Отец думал, шевеля кончиком высунутого языка.

— Не знаю, — заявил он наконец, шагая взад-вперед. — Может, микроземлетрясение? Ты не заметила какого-нибудь дрожания — до?

— Нет.

— Ну, может, какое-нибудь редкое атмосферное явление, вследствие чего на мгновение… Ведь это было ужасно? Голоса были знакомые, да? И Лауру с Джуглио ни с кем не спутаешь? А кстати, тебе нечего больше отдать из старья? Она такое чудо!

Обед: красные глаза, изможденные, осунувшиеся лица, неслышные дети, перешептывание. Постояльцы, едва замечавшие раньше друг друга, теперь подходили, кучковались и долго секретничали. На пищу, розданную Лаурой, никто не обратил внимания, она могла принести хоть помои, и никто б не заметил, только дети, но мы и так боялись пикнуть.
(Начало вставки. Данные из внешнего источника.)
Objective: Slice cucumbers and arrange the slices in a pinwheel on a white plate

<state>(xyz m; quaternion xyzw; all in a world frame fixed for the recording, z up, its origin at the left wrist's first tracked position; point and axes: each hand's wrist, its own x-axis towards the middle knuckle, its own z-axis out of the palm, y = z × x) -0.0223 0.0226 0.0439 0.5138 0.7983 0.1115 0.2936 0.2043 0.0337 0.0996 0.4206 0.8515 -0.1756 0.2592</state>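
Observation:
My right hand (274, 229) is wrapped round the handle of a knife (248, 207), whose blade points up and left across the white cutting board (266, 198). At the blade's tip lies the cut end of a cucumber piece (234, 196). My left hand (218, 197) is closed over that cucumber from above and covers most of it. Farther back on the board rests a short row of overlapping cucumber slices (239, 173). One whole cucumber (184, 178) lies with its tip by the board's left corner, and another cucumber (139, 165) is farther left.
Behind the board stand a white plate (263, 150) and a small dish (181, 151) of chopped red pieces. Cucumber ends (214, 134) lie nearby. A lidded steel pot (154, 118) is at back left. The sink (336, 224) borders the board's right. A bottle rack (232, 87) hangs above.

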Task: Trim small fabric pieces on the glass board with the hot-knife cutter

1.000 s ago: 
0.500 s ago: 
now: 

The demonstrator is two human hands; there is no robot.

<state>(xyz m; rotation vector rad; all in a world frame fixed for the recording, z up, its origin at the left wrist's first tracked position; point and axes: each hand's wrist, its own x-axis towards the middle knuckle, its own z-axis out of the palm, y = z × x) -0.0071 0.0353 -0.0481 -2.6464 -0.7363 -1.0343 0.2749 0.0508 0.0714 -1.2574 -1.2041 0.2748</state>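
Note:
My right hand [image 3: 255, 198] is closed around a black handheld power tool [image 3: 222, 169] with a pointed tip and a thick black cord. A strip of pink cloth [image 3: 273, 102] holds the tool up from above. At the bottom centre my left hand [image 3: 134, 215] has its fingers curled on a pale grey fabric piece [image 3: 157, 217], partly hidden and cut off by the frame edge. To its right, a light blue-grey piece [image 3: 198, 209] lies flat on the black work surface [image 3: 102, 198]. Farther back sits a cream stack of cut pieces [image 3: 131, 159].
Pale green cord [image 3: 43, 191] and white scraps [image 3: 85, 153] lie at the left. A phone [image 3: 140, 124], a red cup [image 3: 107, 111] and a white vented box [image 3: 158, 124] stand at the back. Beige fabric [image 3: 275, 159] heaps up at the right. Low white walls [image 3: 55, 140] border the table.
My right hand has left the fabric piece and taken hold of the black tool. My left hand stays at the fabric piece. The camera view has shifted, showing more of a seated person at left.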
Лаура бродила взад-вперед как во сне. Шарканье ее сбитых туфель казалось тяжким вздохом. Гости едва клевали, целую вечность поднимали стаканы ко рту.

Вот что я натворил, подумал я.

Гвидо опрокинул на скатерть стакан с разбавленным вином и сразу же по привычке быстро задергал губами. Но синьора Фуско беззвучно поставила стакан на место, подложила салфетку под скатерть и стала вытирать сыну штаны.

— Хуже, чем на похоронах, — загрустил отец.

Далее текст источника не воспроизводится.